One-year-old Lalo from Kurdistan had his interventional catheterization on Tuesday morning. The doctors placed a stent in the right branch of the pulmonary artery, and dilated the stent that was placed in the left branch last year. The very next day we found Lalo running through the halls of Sheba hospital!
You’d never have guessed that he’d had a big procedure the day before. “He doesn’t like the room in the ICU,” his dad explained. “All he wants to do is run.” Luckily for Lalo, his doctors decided to discharge him to our house in Ashdod, where he’s free to run and play to his heart’s content. He will have a follow-up echo next week at Sheba.


Tiny Hamza from Gaza has been waiting all week for his blood tests to improve before he could be discharged from Sheba. Finally on Wednesday morning his test results were good and he and his grandmother could return home, much to the delight of his family. Late Wednesday afternoon, I got a text from his overjoyed mother: “He has arrived, thank God!”

Two-year-old Taleen was also discharged from Sheba this week, three weeks after her big surgery. She’s warmed up to all of us volunteers over the last week and now blows kisses to us whenever she sees us:
Because she has to return to Sheba in three days for a blood test, she and her dad are spending the weekend with us in Ashdod. Pray for good results from her blood test so they can go home to their family.
Little Malak from Gaza was briefly reintubated over the weekend after she had some trouble breathing, but she is off the ventilator once more and doing well. What’s more, she is finally awake and responding to her mother’s voice:

Baby Liya from Gaza is also taking big steps in her recovery. This week we’ve often found her cruising the halls of Sheba hospital in her stroller with her mother, who is exuding joy more and more each day. And our coworker Laura was impressed with how well Liya is now drinking from her bottle:

Next door in the ICU, tiny Somaia is still struggling with only small signs of improvement. This week the hospital made steps to transfer her to a hospital back home in Gaza, still on a ventilator.

Our good friends Abed from Gaza and his mother returned to Sheba hospital for a couple of days this week after six months at home. Like Liya and Somaia, Abed had a long stay in the ICU at Sheba with a tracheostomy—nine months—and we’re so glad to see that he is now breathing on his own with just a bit of oxygen support:

Looking forward to next week, our beautiful Lewan will likely be called in for surgery.

As this week ends, we’re saying goodbye to two of our beloved coworkers.
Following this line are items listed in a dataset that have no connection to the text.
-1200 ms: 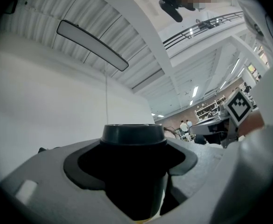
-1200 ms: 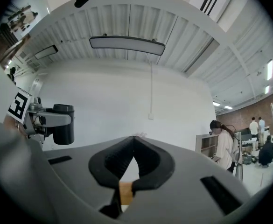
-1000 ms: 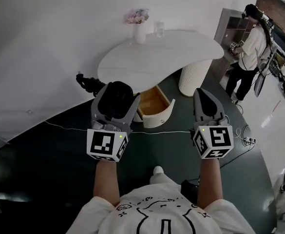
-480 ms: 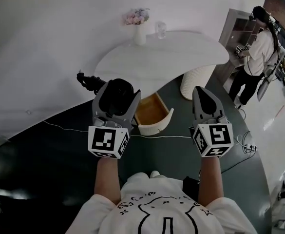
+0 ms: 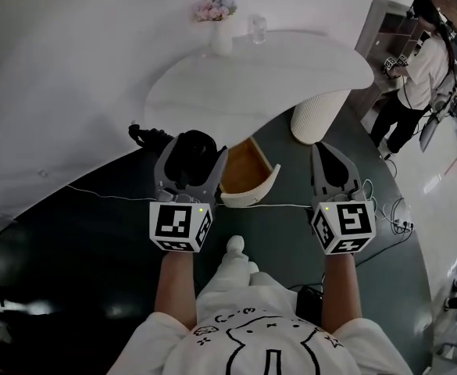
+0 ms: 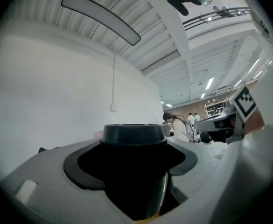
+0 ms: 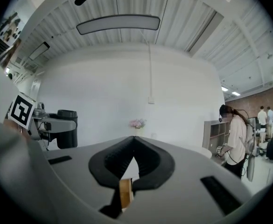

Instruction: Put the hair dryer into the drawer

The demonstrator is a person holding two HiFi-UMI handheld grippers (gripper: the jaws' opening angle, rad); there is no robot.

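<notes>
While the person faces the white table (image 5: 259,76), the left gripper (image 5: 189,148) has its jaws spread wide and clamped round the black hair dryer (image 6: 132,139), whose round barrel fills the gap between them. The right gripper (image 5: 327,156) carries nothing, its jaws closed with the tips meeting. Under the table edge the drawer (image 5: 259,192) stands pulled open, its wooden inside showing, just beyond and between the two grippers. The only markings I can make out are the black-and-white square patterns on the left cube (image 5: 181,226) and the right cube (image 5: 343,226), plus a line drawing on the person's white shirt (image 5: 259,342). A vase of flowers (image 5: 220,33) stands on the table's far side.
</notes>
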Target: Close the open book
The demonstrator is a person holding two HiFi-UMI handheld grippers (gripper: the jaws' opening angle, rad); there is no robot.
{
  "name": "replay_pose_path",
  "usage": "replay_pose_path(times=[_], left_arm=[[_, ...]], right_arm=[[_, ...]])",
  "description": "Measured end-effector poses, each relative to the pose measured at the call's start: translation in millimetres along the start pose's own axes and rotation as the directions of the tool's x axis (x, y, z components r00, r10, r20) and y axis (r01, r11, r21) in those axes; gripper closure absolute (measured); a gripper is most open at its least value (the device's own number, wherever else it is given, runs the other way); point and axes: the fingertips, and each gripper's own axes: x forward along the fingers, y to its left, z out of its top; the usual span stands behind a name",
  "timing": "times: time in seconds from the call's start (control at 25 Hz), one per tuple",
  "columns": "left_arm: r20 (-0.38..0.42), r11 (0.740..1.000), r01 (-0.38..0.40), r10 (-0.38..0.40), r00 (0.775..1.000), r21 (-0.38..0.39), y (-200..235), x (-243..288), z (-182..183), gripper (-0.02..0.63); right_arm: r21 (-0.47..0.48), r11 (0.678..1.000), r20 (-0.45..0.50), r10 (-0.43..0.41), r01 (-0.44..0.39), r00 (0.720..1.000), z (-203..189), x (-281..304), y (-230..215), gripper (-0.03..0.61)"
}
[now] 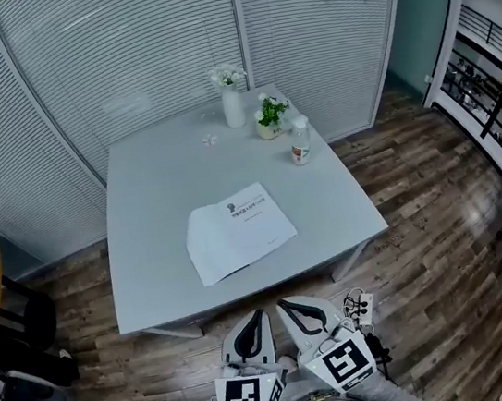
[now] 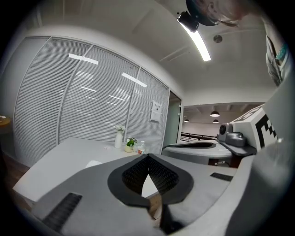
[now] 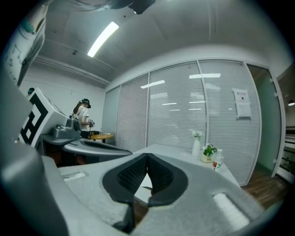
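Book [image 1: 240, 230] lay open, pages up, at the middle of the grey table [image 1: 156, 256], apparently within reach. Left gripper [image 1: 259, 315] and right gripper [image 1: 283, 305] hung side by side short of its near edge, jaws closed and empty, likely poised to approach.

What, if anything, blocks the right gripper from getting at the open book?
Probably nothing, so likely yes. The book lies in the middle of the table; the vase, plant and bottle stand beyond it. The right gripper, fingers shut, hangs short of the near edge, with only bare tabletop between.
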Motion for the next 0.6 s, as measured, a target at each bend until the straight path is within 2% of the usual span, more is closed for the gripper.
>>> replay_pose_path(times=[0.24,0.6], left_arm=[[-0.015,1.0,-0.007,0.007,1.0,-0.015,15,20,2,0.615],[-0.014,1.0,-0.025,0.025,1.0,-0.009,38,79,11,0.615]], right_arm=[[0.007,1.0,-0.024,0.01,-0.01,1.0,-5,21,-11,0.577],[0.027,0.999,-0.013,0.028,-0.027,1.0,-7,67,-61,0.577]])
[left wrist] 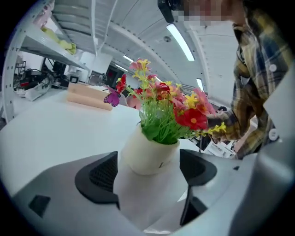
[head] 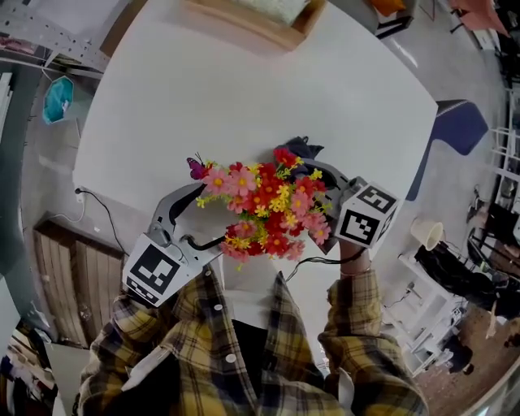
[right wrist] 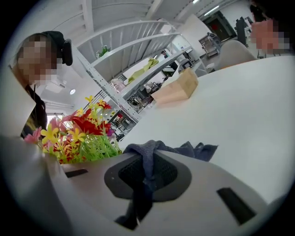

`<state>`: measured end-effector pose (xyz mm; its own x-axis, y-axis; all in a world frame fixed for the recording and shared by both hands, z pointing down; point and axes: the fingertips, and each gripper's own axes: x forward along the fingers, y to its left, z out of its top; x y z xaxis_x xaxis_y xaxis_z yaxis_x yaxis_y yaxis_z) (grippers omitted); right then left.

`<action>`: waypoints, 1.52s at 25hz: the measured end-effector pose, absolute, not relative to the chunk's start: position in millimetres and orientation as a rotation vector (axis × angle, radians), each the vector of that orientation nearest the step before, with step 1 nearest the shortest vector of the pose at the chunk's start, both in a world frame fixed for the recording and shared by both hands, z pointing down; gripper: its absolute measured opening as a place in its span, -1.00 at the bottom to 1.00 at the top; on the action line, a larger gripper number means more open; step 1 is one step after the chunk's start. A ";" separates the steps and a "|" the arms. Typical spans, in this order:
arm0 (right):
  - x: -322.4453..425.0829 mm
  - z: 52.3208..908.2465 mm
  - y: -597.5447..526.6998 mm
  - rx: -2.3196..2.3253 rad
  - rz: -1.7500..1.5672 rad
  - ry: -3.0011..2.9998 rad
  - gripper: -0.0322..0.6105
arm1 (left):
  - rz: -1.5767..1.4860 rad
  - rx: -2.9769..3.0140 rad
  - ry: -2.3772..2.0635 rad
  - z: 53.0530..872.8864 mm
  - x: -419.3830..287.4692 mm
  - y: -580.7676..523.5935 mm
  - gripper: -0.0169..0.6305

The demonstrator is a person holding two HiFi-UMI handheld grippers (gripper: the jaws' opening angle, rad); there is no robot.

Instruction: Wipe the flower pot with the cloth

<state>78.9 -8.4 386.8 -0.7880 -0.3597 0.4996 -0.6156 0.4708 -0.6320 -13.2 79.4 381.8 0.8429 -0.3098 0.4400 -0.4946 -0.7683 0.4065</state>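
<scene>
A cream flower pot (left wrist: 146, 154) full of red, pink and yellow artificial flowers (head: 264, 210) stands near the front edge of the white table (head: 244, 97). My left gripper (left wrist: 148, 171) is shut on the flower pot, with a dark pad touching each side of it. In the head view the flowers hide the pot and the left jaw tips. My right gripper (right wrist: 146, 174) is shut on a dark blue cloth (right wrist: 184, 150). The cloth (head: 302, 149) bunches just behind the flowers, on their right.
A wooden box (head: 260, 20) sits at the table's far edge, also seen as a box (right wrist: 177, 90) from the right gripper. A blue chair (head: 459, 130) stands right of the table. Metal shelving (right wrist: 133, 60) lies beyond. My plaid sleeves (head: 357, 325) are close below.
</scene>
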 end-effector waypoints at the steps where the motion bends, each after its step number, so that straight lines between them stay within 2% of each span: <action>1: 81.1 386.9 -4.8 0.844 1.236 -2.423 -0.86 | 0.477 2.503 -0.613 380.8 -10.4 79.4 0.34; 7: 82.8 387.9 10.1 0.851 1.273 -2.419 -0.86 | 0.485 2.604 -0.602 371.8 8.3 76.5 0.34; 30: 34.5 389.9 -19.9 0.322 1.091 -2.451 -0.86 | 0.600 2.791 0.108 372.9 26.6 73.1 0.33; 38: 40.5 388.4 -31.0 0.435 1.084 -2.480 -0.86 | 0.567 2.774 0.142 374.7 16.3 72.7 0.33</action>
<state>40.5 -31.0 388.4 -0.8728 -0.1215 0.4727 -0.4295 0.6512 -0.6257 16.3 72.7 374.7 0.9170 0.1563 0.3669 0.0355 -0.9483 0.3155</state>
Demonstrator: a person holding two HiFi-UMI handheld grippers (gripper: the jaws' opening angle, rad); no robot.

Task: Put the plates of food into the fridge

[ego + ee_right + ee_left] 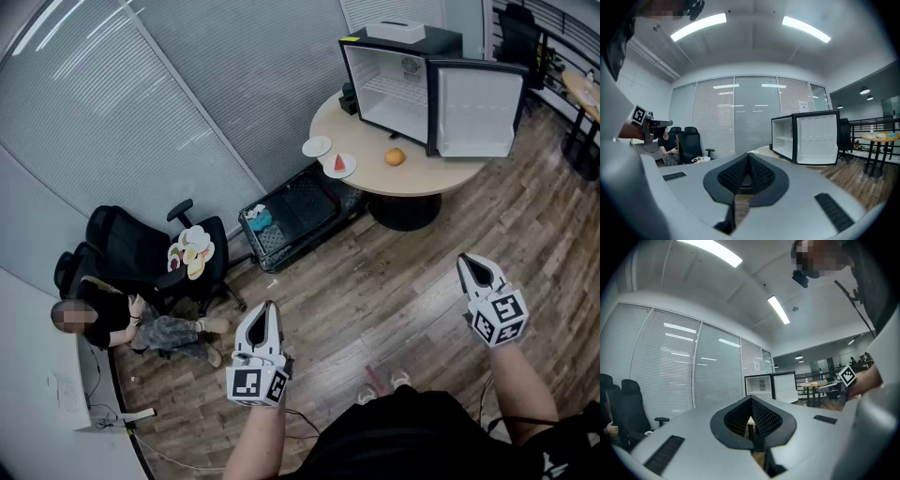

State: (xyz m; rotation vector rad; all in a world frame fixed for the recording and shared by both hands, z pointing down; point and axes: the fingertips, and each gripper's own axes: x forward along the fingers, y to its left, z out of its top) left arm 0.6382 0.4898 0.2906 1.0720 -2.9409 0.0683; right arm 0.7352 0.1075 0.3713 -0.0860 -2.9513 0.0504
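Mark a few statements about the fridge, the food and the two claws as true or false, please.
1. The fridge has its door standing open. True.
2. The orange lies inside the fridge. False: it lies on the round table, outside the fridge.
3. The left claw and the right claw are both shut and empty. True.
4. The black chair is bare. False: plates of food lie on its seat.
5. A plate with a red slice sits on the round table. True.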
Esther and Laura from Germany have been with us for a month and have been such a blessing to us. They have both brought so much joy to our community, and served these children wholeheartedly and with great love. Please join us in praying for Esther and Laura as they return home to Germany:
We are so grateful this week to have so much good news to share about our kids in the hospital and home. Yet one of the most characteristic aspects of life here is the constant coexistence of joy and grief. Even as we rejoice with the families of Ahmed, Liya, Brwa, and so many others, we feel disappointment and frustration with Somaia’s family as she struggles without improvement. And many of us are still coping with the sudden death of our friend Haitham.
As I sat outside the ICU yesterday morning, waiting for Ahmed to come out of surgery, I began reading through the Psalms. A verse in Psalm 13 resonated with me; “How long, O Lord?” David asks. “How long must a wrestle with my thoughts and every day have sorrow in my heart?”
Yes, I realized, thinking back on a week that for many of us was filled with grief, anxiety, and sleepless nights, this sounds familiar.
But we are not abandoned in grief. Even this psalm of pleading for help from God ends with hope: “But I trust in your unfailing love: my heart rejoices in your salvation. I will sing to the Lord, for he has been good to me.”
And just a little further down the page, in Psalm 16, David says, “I have set the Lord always before me. Because he is at my right hand, I will not be shaken. Therefore my heart is glad and my tongue rejoices; my body also will rest secure.”
This is the hope and joy that we are given, and it is in this joy that we carry on. Through bright, joyful days and dark, sleepless nights alike, the Lord is at our right hand, and he will hold us secure.